TASK STATEMENT
Each line in the material below, starting at the one that contains "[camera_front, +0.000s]" and ending at the one that contains "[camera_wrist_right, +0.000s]", should be repeated exactly; the pictures should not.

DATA BELOW
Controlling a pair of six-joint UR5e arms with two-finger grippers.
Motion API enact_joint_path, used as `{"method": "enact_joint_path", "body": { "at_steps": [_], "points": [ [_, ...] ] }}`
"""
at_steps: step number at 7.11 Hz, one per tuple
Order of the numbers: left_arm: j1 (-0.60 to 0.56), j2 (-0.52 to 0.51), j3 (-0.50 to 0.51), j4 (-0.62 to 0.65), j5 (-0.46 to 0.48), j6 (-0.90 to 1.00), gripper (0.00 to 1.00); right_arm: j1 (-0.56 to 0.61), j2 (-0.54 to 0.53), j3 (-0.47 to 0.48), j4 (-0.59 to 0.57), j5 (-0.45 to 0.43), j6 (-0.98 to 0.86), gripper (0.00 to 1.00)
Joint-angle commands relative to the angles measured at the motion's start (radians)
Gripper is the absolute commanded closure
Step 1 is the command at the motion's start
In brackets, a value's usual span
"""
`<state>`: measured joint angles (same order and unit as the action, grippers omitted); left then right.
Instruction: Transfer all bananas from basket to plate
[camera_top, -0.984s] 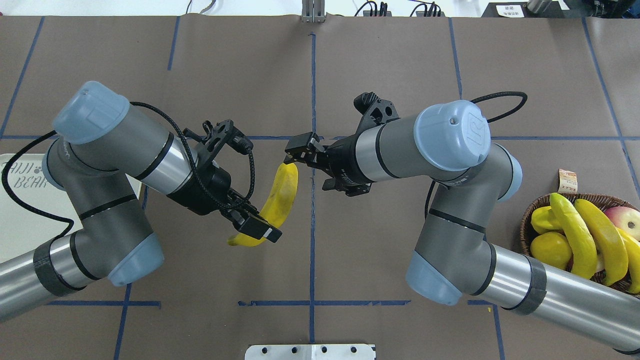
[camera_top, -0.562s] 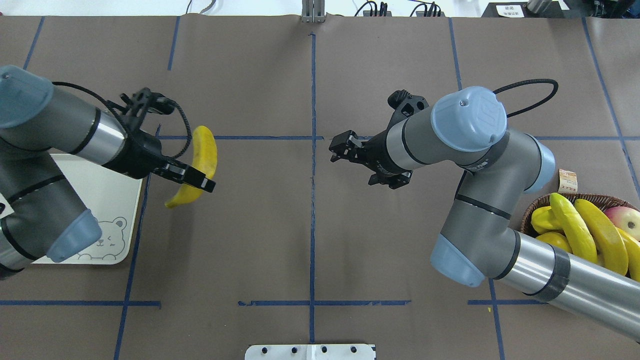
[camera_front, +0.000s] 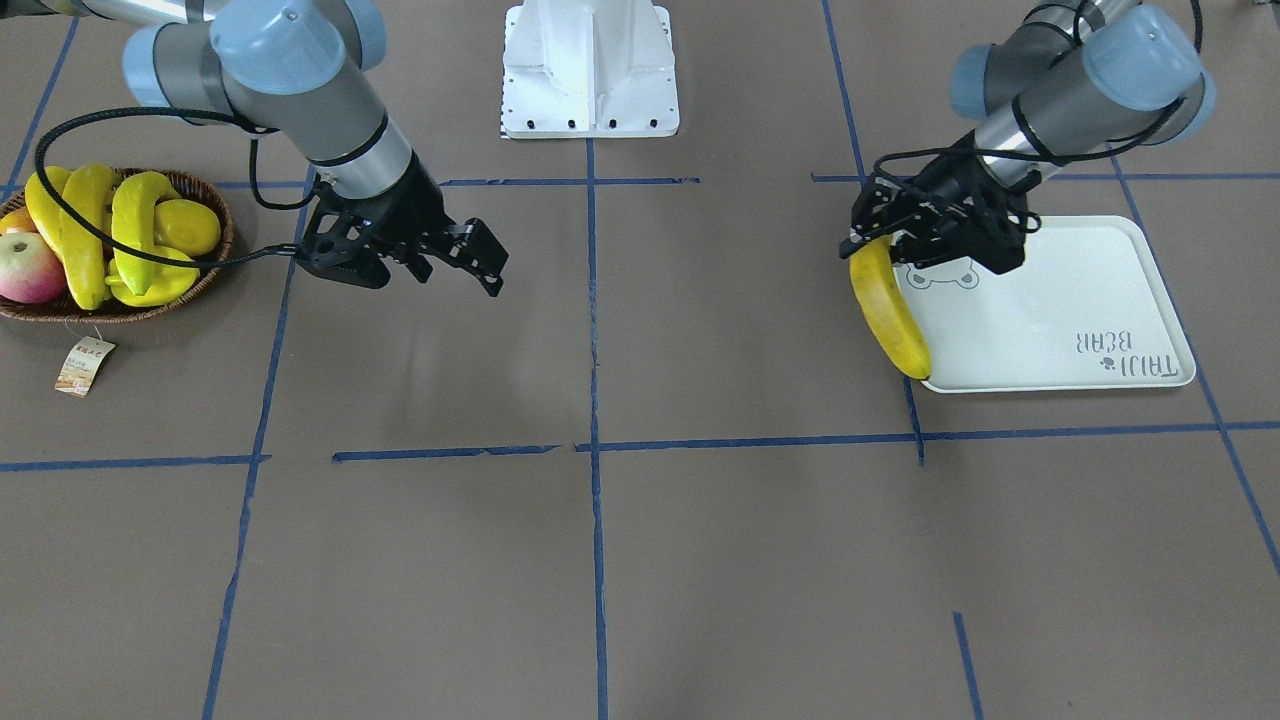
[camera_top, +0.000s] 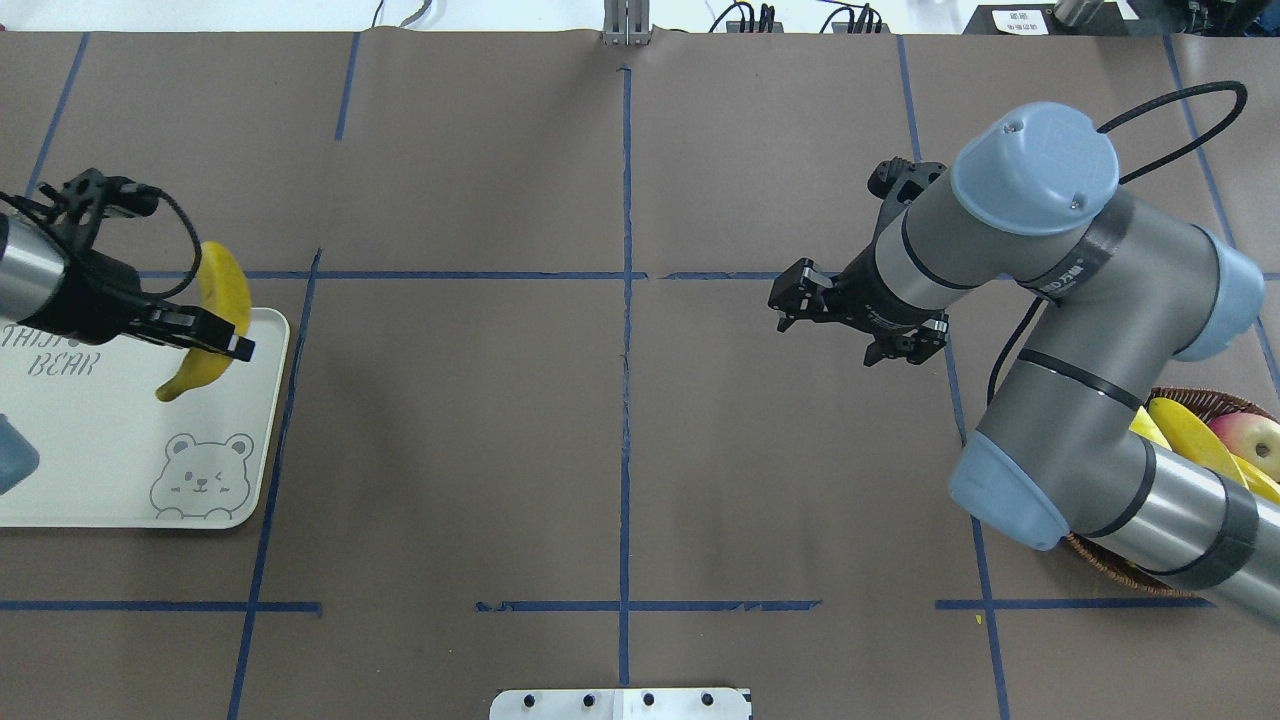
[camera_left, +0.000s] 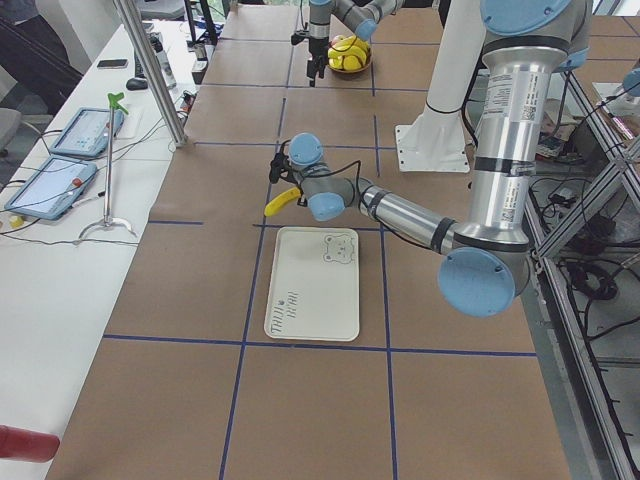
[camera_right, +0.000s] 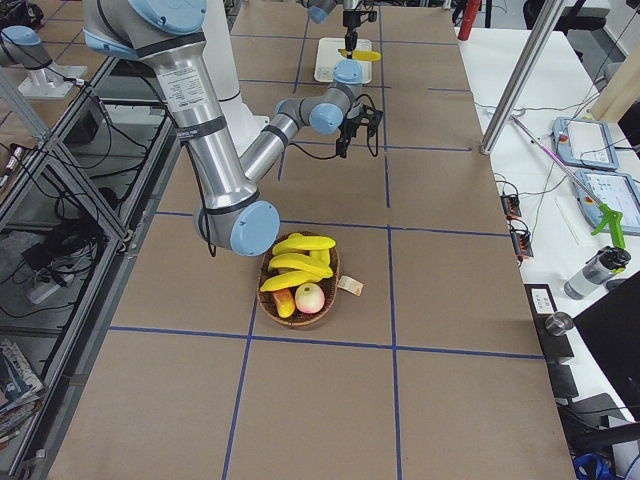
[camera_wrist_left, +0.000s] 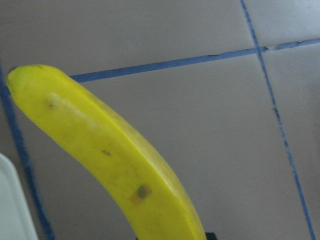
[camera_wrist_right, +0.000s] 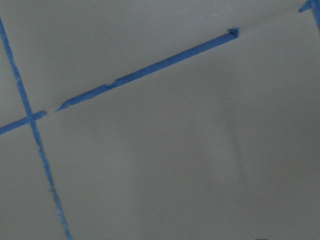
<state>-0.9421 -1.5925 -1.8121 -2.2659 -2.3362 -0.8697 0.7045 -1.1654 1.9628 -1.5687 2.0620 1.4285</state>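
My left gripper (camera_top: 225, 345) is shut on a yellow banana (camera_top: 228, 290), held in the air over the right edge of the white bear plate (camera_top: 120, 450). From the front, the banana (camera_front: 890, 315) hangs along the plate's (camera_front: 1060, 310) edge under the left gripper (camera_front: 885, 238). The left wrist view is filled by the banana (camera_wrist_left: 115, 165). My right gripper (camera_top: 790, 300) hovers open and empty right of the table's centre. The wicker basket (camera_front: 218, 255) holds more bananas (camera_front: 85, 235). In the overhead view my right arm covers much of the basket (camera_top: 1210, 398).
An apple (camera_front: 30, 265), a round yellow fruit (camera_front: 188, 225) and a ridged yellow fruit (camera_front: 150, 288) also lie in the basket, with a paper tag (camera_front: 82, 365) beside it. The robot's white base (camera_front: 590, 70) stands at the table's edge. Blue tape lines cross the brown table.
My left arm has carried the banana from the table's centre leftward to the plate's edge. My right gripper has drawn back to the right, empty.
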Motion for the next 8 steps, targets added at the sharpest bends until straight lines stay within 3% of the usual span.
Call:
{"method": "enact_joint_path", "body": {
  "at_steps": [1, 3, 5, 7, 8],
  "points": [
    [-0.059, 0.161, 0.002, 0.012, 0.09, 0.124, 0.99, 0.009, -0.016, 0.077, -0.143, 0.003, -0.086, 0.0],
    [-0.053, 0.248, 0.023, 0.058, 0.249, 0.217, 0.99, 0.007, -0.016, 0.076, -0.142, 0.001, -0.086, 0.0],
    [-0.053, 0.243, 0.097, 0.056, 0.261, 0.267, 0.97, 0.006, -0.016, 0.074, -0.137, 0.0, -0.086, 0.0],
    [-0.052, 0.252, 0.105, 0.052, 0.242, 0.282, 0.94, 0.004, -0.014, 0.071, -0.136, -0.005, -0.086, 0.0],
    [-0.052, 0.252, 0.12, 0.048, 0.236, 0.303, 0.85, 0.004, -0.014, 0.071, -0.134, -0.008, -0.086, 0.0]
  ]
}}
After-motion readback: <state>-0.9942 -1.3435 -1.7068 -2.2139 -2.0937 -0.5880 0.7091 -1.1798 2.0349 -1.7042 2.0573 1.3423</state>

TASK SOLUTION
[camera_front, +0.000s] 
[camera_top, +0.000s] 
[camera_left, +0.000s] 
[camera_right, +0.000s] 
[camera_wrist_left, +0.000s] 
[camera_wrist_right, +0.000s] 

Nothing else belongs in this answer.